In Privacy Boost, the nullifier is defined as follows:
Nullifier=Poseidon2(NullifierSecretKey, index)Nullifier=_Poseidon_2(NullifierSecretKey, index)
Here, NullifierSecretKey is the Nullifier Secret Key defined in Section 3.1, and index is the leaf index that the corresponding UTXO occupies in the Merkle tree. Since NullifierSecretKey is deterministically derived from a signature of the spending key, the user can generate nullifiers in a consistent way for multiple UTXOs. The important point is that the Merkle tree structure and UTXO commitment value are not directly included in this hash, so external observers cannot reverse-track which UTXO was spent from a given nullifier, and the nullifier appears simply as a random hash value.
The ZK SNARK circuit takes NullifierSecretKey and the leaf index as private inputs, recomputes the nullifier according to the above formula, and verifies that this value exactly matches the nullifier provided as a public input. The onchain contract maintains a mapping (mapping(uint256 _nullifierHash => bool _spent) nullifierHashes) keyed by this public nullifier.
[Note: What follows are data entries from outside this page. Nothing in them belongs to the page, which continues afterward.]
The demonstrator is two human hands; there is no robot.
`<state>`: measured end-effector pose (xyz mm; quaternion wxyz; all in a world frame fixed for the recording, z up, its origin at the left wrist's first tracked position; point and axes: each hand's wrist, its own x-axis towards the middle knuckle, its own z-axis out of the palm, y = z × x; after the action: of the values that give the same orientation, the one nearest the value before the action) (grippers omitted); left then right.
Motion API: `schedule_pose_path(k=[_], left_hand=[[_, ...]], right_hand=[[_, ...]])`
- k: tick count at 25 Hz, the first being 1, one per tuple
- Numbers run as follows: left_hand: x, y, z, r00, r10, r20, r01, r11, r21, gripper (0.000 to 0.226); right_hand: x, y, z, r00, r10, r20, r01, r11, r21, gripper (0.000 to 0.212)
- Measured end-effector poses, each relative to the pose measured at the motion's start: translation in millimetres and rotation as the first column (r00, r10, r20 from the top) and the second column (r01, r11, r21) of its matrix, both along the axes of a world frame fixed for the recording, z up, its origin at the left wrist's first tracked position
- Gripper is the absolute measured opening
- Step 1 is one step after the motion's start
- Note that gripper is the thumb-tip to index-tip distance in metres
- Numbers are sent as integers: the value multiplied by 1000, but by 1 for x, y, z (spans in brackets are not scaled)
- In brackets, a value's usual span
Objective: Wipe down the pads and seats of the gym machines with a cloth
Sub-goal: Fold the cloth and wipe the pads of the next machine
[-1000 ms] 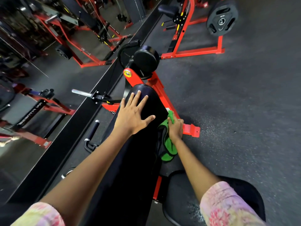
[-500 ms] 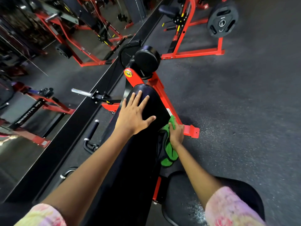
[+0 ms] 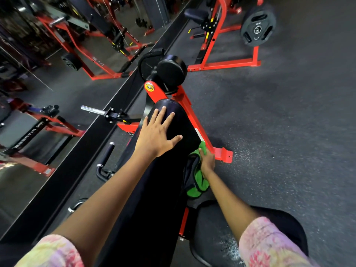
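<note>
Right hand (image 3: pixel 207 160) curled round the green cloth (image 3: pixel 198 183), pressing it to the right flank of the long black pad (image 3: pixel 173 170); cloth tail hangs below the wrist, toward the round seat (image 3: pixel 212 228). Left hand (image 3: pixel 157 134) flat, fingers spread, resting on the pad's upper face near its far end. Pad's long axis runs away from the person toward the roller pad (image 3: pixel 171 73); judgement: next stroke follows that axis, right hand being nearer the unwiped flank.
</note>
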<state>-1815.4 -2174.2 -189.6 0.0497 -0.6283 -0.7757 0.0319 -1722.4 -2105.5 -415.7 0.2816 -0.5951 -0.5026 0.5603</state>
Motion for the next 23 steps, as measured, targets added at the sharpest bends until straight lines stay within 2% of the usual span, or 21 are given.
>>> schedule_pose_path(k=[6, 10, 12, 14, 15, 17, 19, 20, 23], left_hand=[[-1, 1, -1, 1000, 4, -16, -4, 1000, -7, 77], [-1, 0, 0, 1000, 5, -18, -5, 1000, -9, 76], [0, -2, -1, 1000, 1, -16, -1, 1000, -3, 75], [0, -1, -1, 1000, -2, -4, 2, 1000, 5, 73], [0, -1, -1, 1000, -2, 0, 2, 1000, 8, 71], [-2, 1, 1, 1000, 3, 13, -3, 1000, 12, 68], [-1, -1, 1, 999, 18, 28, -19, 999, 30, 65], [1, -1, 1, 999, 26, 33, -28, 999, 46, 63], [5, -7, 4, 997, 43, 70, -51, 991, 124, 62]], right_hand=[[23, -109, 19, 992, 102, 73, -99, 994, -35, 50], [18, -163, 57, 998, 58, -37, -50, 984, 171, 52], [12, -147, 82, 993, 57, -108, -21, 949, 315, 51], [6, -109, 99, 995, 47, -92, -5, 911, 412, 49], [4, -87, 100, 998, 37, -46, -16, 914, 405, 51], [3, -52, 91, 997, 45, 68, -61, 969, 241, 50], [6, -51, 79, 990, 94, 109, -100, 993, 55, 48], [9, -65, 75, 989, 97, 113, -99, 995, 12, 48], [15, -132, 80, 990, 94, 101, -101, 993, 63, 49]])
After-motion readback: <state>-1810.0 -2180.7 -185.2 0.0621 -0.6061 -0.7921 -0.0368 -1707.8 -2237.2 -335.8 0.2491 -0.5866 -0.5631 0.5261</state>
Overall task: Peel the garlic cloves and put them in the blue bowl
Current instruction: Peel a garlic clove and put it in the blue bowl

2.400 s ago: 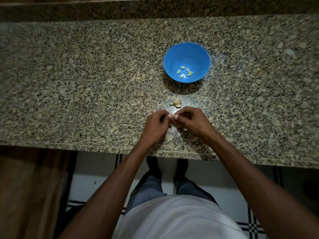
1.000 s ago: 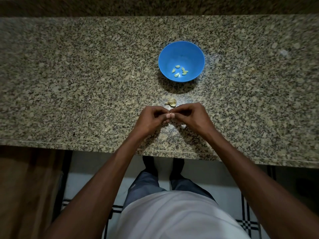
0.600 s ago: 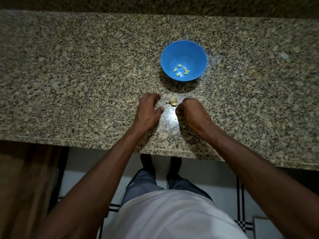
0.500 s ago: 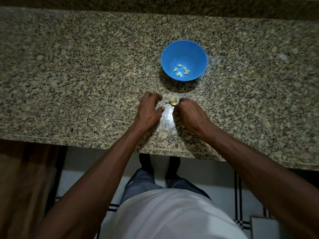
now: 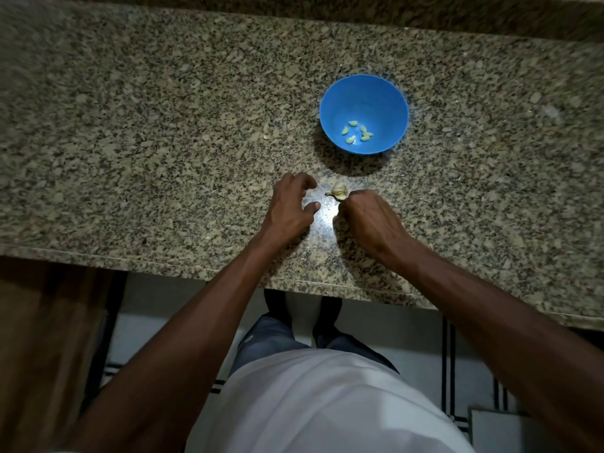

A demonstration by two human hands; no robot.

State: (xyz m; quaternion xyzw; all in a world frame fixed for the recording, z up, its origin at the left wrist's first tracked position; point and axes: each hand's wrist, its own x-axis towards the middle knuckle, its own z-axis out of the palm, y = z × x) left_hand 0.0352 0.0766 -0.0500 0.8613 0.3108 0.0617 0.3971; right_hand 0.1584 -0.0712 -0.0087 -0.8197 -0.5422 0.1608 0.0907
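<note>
Since a second earlier the hands had parted from their joint pinch and moved forward, so a fresh clove seemed next: the left hand [image 5: 289, 207] lay loosely curled and empty, the garlic piece [image 5: 337, 190] just right of its fingertips, touching the curled right hand [image 5: 367, 217], blue bowl [image 5: 389, 103] beyond.

You stand at a speckled granite counter [image 5: 163, 125]. Below its front edge you see a white tiled floor [image 5: 376, 322] with dark lines, and left of that a brown wooden panel [image 5: 42, 338].
</note>
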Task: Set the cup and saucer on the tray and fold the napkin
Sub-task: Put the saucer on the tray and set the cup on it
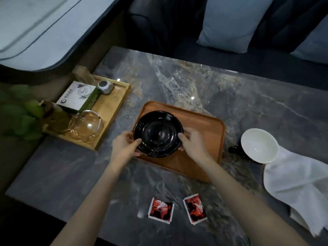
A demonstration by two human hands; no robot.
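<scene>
Two red sachets (177, 208) lie nearest, at six o'clock; both hands place the saucer.
Left hand (125, 146) and right hand (192, 142) grip the glossy black round saucer (158, 134) over the orange wooden tray (204, 132); next, I judge, fetch the white-lined cup (258, 145) beside the white cloth napkin (298, 181) at three o'clock.
</scene>
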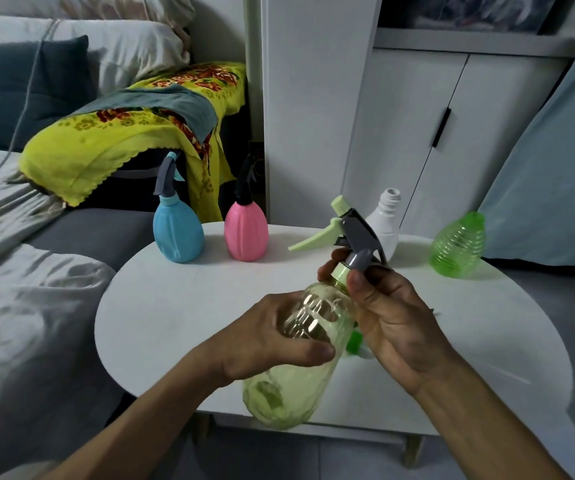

When a transaction is submitted, the contract first checks whether the nullifier has been used before, and if it already exists, it reverts the transaction. If it has not been used yet, and ZK proof verification succeeds, the contract records the nullifier as spent. In this way, the contract can control double spending solely by checking whether “this nullifier has been seen before or not,” without needing to know how the nullifier was generated.
From a privacy perspective, nullifiers have several important properties. First, since the definition of the nullifier does not include the UTXO commitment, token, or value information, it is difficult for external observers to link a specific nullifier directly to a specific commitment or transaction. Furthermore, the leaf index in the Merkle tree is used only as a private input inside the circuit and is not exposed as a public input, so it is also impossible to know “which position’s UTXO was spent.” Ultimately, the only observable fact is that “a certain nullifier value appeared once at a certain point in time,” which abstracts to merely expressing that “some note was spent.”
In summary, a nullifier can be seen as a value that is cryptographically linked to a UTXO via NullifierSecretKey and the leaf index inside the circuit to prevent double spending, while from the contract’s perspective it is represented as a boolean flag keyed by a hash value, without any publicly visible linkage to the UTXO.